All of us around the table were pet owners so we encouraged our host to let the girl in. She scratched at the door and whined on the covered porch but as our host walked toward her, the fifty pound pup began to jump in excitement. Her big paws echoed as she did so, and she made no hesitation in coming to investigate the semi-strangers seated around her dining room table. She sniffed and prodded, she nuzzled and nudged. She shed a bit and our host apologized again.
When we spoke to her and acknowledged her presence, all of our voices, with the exception of our host, became elevated.
We welcomed her to our meeting.
Her name is Scout, the dog not the host, and she captures what a Southern canine is. She is heavy footed and clumsy, slightly overwhelming and full of love with no shortage of kisses. Our host scolded her and attempted to shoo her away from our glass table top work space.
Scout was beside me checking out my bag. I was petting her behind the ears at the time when the scolding and redirective came. She made a move away from me and attempted to hide. I started to laugh at the irony.
“We used to have a dog that would hide under our glass table and look up at us thinking she was hidden” my friend across from me said to the group.
I began to laugh even harder.
How many times have I been like this, like that dog? Doing my dead level best to hide when my idea of a hiding place is completely transparent.

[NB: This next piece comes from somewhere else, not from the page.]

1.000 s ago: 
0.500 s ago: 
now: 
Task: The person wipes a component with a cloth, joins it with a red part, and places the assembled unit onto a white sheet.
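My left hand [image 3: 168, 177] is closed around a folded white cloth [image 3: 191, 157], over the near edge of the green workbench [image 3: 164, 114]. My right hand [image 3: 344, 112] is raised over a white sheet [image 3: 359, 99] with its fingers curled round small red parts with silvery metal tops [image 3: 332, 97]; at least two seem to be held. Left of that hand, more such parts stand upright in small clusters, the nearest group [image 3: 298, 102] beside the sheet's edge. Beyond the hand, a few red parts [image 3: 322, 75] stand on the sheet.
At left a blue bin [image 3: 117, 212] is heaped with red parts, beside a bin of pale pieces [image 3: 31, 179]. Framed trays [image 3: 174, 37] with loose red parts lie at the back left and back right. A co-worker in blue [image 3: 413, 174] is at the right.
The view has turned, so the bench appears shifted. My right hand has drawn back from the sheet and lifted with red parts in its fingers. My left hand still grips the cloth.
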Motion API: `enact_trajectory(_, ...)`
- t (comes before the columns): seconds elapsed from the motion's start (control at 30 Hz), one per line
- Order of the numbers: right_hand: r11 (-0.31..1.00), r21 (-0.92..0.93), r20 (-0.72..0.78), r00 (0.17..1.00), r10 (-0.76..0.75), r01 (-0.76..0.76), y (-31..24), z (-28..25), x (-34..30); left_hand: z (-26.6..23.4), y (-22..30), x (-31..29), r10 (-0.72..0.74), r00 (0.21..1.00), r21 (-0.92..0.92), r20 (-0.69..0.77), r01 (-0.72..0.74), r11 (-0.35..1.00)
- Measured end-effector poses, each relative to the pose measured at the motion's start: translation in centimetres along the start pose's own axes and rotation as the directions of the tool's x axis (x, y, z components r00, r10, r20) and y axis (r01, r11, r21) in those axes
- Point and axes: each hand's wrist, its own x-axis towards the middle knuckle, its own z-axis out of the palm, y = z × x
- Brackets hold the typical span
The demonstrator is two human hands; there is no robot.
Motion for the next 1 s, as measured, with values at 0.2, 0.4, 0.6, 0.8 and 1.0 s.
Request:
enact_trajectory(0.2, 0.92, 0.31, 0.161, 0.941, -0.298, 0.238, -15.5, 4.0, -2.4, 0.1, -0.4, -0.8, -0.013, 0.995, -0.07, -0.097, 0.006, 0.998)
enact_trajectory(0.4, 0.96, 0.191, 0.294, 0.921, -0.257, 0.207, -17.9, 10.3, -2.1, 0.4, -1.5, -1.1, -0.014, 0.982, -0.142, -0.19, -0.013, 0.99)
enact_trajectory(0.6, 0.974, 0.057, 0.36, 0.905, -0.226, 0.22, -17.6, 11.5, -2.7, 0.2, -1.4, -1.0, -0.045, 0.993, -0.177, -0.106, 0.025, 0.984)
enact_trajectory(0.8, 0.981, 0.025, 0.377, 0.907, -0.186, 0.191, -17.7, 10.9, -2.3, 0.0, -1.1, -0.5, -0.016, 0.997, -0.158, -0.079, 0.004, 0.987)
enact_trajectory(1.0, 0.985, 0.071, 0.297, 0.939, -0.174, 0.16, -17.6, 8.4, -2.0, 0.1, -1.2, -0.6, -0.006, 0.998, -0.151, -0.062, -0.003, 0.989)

I will be wallowing in sin and trying to hide that from the Lord, from myself even. How many times do I think I can hide from Him, and truth is, I might as well be a 50 pound shedding, slobbering, retriever, beneath a glass table top.

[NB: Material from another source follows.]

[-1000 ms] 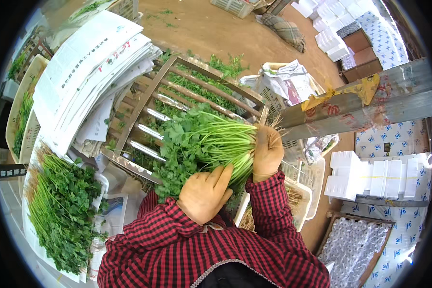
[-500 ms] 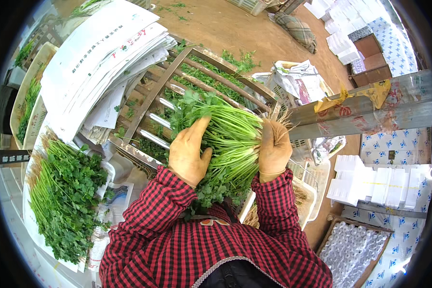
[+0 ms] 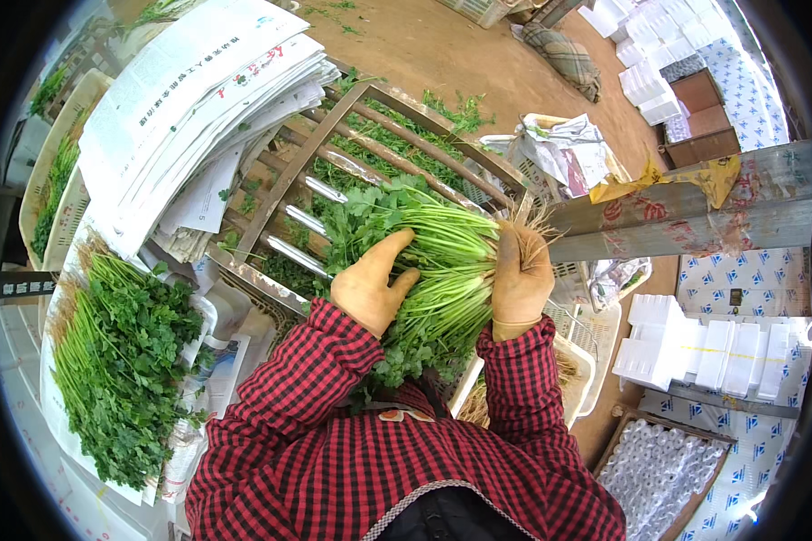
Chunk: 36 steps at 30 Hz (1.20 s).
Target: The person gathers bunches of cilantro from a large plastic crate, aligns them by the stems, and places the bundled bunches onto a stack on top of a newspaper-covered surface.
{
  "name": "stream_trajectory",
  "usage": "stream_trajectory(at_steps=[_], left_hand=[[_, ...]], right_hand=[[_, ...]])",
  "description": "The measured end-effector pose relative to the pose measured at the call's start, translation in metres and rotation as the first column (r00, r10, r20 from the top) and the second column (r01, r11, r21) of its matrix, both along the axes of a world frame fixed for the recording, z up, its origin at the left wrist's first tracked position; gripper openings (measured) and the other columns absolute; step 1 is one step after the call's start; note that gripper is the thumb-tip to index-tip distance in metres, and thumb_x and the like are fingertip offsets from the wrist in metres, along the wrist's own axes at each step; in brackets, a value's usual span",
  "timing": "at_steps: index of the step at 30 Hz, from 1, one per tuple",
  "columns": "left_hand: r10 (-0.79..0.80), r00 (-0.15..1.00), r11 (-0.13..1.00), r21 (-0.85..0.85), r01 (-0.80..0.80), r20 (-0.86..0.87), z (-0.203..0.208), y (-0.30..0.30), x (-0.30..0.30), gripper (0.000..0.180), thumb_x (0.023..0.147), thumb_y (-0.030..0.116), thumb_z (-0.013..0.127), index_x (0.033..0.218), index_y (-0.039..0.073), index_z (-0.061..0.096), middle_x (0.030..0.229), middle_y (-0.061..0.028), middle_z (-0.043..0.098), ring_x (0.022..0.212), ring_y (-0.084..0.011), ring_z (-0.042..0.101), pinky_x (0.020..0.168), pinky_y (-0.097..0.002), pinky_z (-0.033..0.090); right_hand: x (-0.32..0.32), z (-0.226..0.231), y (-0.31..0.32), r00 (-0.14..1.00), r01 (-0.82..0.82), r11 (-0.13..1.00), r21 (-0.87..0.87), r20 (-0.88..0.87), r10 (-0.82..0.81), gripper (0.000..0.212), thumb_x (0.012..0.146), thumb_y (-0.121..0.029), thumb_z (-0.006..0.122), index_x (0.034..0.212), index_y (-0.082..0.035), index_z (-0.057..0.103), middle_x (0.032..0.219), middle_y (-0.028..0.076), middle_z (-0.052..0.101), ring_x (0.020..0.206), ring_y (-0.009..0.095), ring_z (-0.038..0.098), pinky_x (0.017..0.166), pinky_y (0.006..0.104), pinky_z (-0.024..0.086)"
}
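A bunch of coriander (image 3: pixel 451 261), with bright green stems, leafy tops and pale stringy roots, lies across both my gloved hands above a metal rack (image 3: pixel 268 206). My right hand (image 3: pixel 521 287) is closed around the root end, thumb on top, roots sticking out past it. At the leafy side, my left hand (image 3: pixel 370 284) grips the stems, thumb and forefinger apart on the near face; its other fingers are hidden behind the greens. To the left, a larger heap of coriander (image 3: pixel 126 361) rests on a white surface, its leaves toward me.
A thick stack of printed paper sheets (image 3: pixel 189 117) stands at the upper left. Loose greens (image 3: pixel 379 140) lie beneath the rack bars. A metal beam (image 3: pixel 677 216) with yellow tape reaches in from the right. White foam boxes (image 3: pixel 695 347) and crates (image 3: pixel 591 356) stand on the right.
My left hand has shifted slightly right and down along the stems. My right hand keeps its hold on the root end, and the whole view has moved a little.
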State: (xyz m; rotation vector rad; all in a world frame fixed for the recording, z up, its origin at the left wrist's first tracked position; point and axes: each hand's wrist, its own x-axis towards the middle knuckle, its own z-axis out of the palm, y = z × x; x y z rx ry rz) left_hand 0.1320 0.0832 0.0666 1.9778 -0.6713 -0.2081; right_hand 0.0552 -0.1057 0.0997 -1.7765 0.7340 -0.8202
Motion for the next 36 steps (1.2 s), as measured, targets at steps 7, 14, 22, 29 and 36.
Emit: stream_trajectory(at_steps=[7, 14, 22, 29, 36], left_hand=[[0.07, 0.997, 0.998, -0.001, -0.07, 0.012, -0.002, -0.013, 0.003, 0.067, 0.088, 0.015, 0.079, 0.148, 0.019, 0.05, 0.111, -0.0087, 0.077, 0.084, -0.0239, 0.075, 0.071, -0.033, 0.059], [-0.163, 0.696, 0.98, 0.196, 0.033, 0.699, 0.036, -0.004, 0.017, 0.061, 0.092, 0.008, 0.064, 0.151, 0.015, 0.052, 0.057, -0.0059, 0.059, 0.046, -0.0219, 0.057, 0.046, -0.0379, 0.047], [-0.504, 0.569, 0.693, -0.698, -0.182, -0.649, 0.09, 0.006, 0.031, 0.058, 0.093, 0.002, 0.066, 0.145, -0.005, 0.042, 0.096, -0.0135, 0.072, 0.079, -0.0201, 0.071, 0.069, -0.026, 0.055], [0.062, 0.89, 0.667, -0.645, -0.373, -0.451, 0.06, 0.04, 0.102, 0.038, 0.104, 0.01, 0.059, 0.139, -0.004, 0.052, 0.102, -0.0101, 0.072, 0.098, -0.0205, 0.07, 0.086, -0.0287, 0.055], [0.352, 0.777, 0.887, 0.078, -0.454, 0.522, 0.018, 0.059, 0.094, 0.046, 0.088, 0.009, 0.075, 0.133, 0.01, 0.065, 0.14, -0.0165, 0.062, 0.133, -0.0415, 0.053, 0.112, -0.0484, 0.043]], right_hand=[[0.003, 0.004, 0.003, 0.999, 0.017, 0.996, -0.089, -0.03, -0.02, 0.017, 0.1, -0.012, 0.07, 0.106, 0.003, 0.072, 0.086, 0.001, 0.071, 0.076, 0.004, 0.059, 0.07, 0.0222, 0.05], [0.002, -0.001, -0.005, 0.999, 0.025, 0.999, 0.04, -0.032, -0.023, 0.017, 0.1, -0.013, 0.071, 0.105, 0.003, 0.072, 0.082, -0.001, 0.069, 0.073, 0.003, 0.057, 0.065, 0.0218, 0.049], [0.006, 0.008, 0.007, 0.996, -0.014, 0.999, -0.029, -0.085, 0.011, 0.017, 0.1, -0.013, 0.071, 0.108, 0.002, 0.071, 0.083, -0.001, 0.069, 0.075, 0.004, 0.058, 0.068, 0.0216, 0.049], [-0.006, -0.004, -0.007, 1.0, 0.004, 0.999, -0.048, -0.004, -0.004, 0.02, 0.1, -0.014, 0.07, 0.111, 0.003, 0.07, 0.085, 0.0, 0.068, 0.074, 0.004, 0.056, 0.067, 0.0215, 0.049], [-0.001, 0.003, 0.003, 0.998, -0.047, 0.994, -0.101, -0.057, 0.041, 0.017, 0.102, -0.014, 0.068, 0.109, 0.001, 0.071, 0.085, -0.001, 0.068, 0.075, 0.004, 0.057, 0.068, 0.0233, 0.05]])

There is nothing in all creation hidden from him, (Hebrews 4:13) but how many times do we attempt to hide ourselves from him. How many times have I held close those secret things that He alone can sort out, make right, and heal?

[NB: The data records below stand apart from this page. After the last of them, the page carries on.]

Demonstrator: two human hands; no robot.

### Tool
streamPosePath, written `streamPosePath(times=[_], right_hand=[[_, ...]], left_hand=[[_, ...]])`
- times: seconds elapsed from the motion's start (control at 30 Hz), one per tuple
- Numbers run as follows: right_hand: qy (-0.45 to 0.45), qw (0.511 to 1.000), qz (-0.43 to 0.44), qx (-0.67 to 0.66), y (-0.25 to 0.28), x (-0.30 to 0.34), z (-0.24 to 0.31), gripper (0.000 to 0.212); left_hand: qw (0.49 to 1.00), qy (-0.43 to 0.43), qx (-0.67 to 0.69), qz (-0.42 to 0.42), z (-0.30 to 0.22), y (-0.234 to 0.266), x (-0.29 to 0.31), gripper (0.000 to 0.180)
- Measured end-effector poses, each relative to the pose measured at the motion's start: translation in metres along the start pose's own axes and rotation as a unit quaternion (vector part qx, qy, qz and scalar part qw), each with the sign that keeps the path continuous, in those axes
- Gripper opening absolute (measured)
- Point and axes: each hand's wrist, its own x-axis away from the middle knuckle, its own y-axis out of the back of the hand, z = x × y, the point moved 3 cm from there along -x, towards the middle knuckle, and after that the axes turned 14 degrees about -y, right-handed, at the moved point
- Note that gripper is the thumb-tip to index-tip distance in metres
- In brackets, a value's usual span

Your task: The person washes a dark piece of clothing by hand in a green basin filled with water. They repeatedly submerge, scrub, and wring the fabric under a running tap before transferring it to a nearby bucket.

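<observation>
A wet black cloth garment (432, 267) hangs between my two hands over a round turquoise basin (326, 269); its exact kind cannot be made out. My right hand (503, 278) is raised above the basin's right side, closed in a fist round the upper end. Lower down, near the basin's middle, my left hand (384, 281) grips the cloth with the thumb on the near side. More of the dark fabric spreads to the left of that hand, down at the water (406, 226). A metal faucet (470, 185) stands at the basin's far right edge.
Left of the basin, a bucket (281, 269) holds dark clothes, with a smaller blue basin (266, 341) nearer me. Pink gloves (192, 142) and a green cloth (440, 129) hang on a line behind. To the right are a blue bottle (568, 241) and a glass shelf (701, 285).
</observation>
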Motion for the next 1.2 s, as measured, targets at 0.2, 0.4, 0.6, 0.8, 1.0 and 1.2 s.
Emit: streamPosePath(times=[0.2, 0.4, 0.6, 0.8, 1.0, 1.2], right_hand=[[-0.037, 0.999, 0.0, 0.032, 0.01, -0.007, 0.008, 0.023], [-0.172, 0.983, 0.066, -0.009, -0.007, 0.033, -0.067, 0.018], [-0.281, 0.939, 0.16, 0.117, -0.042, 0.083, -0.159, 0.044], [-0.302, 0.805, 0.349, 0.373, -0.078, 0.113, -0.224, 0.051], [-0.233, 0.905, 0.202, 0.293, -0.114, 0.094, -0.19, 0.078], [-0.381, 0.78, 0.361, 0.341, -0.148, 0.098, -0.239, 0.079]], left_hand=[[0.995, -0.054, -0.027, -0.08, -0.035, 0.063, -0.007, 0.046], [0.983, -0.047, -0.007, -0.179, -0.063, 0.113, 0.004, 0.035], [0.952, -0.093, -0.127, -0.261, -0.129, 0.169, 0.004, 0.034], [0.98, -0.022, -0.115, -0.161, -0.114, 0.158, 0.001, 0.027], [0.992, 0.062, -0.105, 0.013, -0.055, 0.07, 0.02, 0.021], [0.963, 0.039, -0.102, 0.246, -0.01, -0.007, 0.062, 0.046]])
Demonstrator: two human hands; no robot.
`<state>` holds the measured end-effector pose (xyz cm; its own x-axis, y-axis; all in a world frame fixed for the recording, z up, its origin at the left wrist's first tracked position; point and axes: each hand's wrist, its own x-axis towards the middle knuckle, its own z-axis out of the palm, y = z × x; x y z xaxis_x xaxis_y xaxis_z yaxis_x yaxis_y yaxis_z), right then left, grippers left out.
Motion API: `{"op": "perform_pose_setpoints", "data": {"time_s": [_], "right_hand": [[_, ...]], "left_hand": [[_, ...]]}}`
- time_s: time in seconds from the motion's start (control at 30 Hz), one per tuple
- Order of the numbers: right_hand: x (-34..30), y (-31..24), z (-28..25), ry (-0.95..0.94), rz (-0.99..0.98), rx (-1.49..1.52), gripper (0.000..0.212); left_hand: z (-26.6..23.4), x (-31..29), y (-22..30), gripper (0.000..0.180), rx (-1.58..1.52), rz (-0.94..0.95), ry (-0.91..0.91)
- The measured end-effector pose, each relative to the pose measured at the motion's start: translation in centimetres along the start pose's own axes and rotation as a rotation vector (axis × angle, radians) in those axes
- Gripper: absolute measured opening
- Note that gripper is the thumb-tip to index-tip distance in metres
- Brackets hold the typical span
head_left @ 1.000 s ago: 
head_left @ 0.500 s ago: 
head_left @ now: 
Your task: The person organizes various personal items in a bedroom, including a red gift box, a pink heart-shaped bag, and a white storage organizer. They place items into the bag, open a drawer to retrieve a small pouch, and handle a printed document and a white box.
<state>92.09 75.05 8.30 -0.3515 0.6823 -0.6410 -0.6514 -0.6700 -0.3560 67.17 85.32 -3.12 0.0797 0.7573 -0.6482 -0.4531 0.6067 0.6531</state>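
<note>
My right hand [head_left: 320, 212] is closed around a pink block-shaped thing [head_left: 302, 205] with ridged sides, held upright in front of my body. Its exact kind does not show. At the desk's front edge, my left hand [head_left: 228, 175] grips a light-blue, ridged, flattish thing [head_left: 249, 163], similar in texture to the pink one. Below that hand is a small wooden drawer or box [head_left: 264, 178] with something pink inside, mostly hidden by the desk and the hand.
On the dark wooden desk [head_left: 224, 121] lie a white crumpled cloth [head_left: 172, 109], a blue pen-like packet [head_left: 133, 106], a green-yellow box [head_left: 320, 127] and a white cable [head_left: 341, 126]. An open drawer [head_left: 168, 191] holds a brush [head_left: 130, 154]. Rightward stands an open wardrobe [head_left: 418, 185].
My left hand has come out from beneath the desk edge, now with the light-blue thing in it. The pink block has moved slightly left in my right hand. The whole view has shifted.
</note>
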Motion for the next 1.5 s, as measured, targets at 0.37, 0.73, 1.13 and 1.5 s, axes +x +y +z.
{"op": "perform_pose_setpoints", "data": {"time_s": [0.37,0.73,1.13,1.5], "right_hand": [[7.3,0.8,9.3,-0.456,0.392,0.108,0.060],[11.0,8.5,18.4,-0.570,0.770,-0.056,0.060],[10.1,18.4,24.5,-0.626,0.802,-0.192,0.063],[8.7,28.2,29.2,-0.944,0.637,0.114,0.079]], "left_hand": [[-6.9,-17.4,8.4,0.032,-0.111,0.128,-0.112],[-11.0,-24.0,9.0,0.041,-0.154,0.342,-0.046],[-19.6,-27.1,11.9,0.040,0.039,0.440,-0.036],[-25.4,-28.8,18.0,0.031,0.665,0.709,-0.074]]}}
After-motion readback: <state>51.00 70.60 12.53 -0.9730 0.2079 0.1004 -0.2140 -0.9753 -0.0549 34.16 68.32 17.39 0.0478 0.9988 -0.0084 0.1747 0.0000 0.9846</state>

As we all laughed at the absurdity of this pup’s reasoning I acknowledged there are times when I am no different and just as irrational.
The whole experience also reminded me of my children. When they were little they would cover their eyes thinking just because they couldn’t see me, I must not be able see them. Hide and seek was always a bit less challenging back then.
It would take years for them to realize that their not being able to see did not negate my ability to see them, much like the Lord I reckon. Just because I do not always see Him working doesn’t mean He isn’t, and just because I think He can’t see me, doesn’t mean he can’t.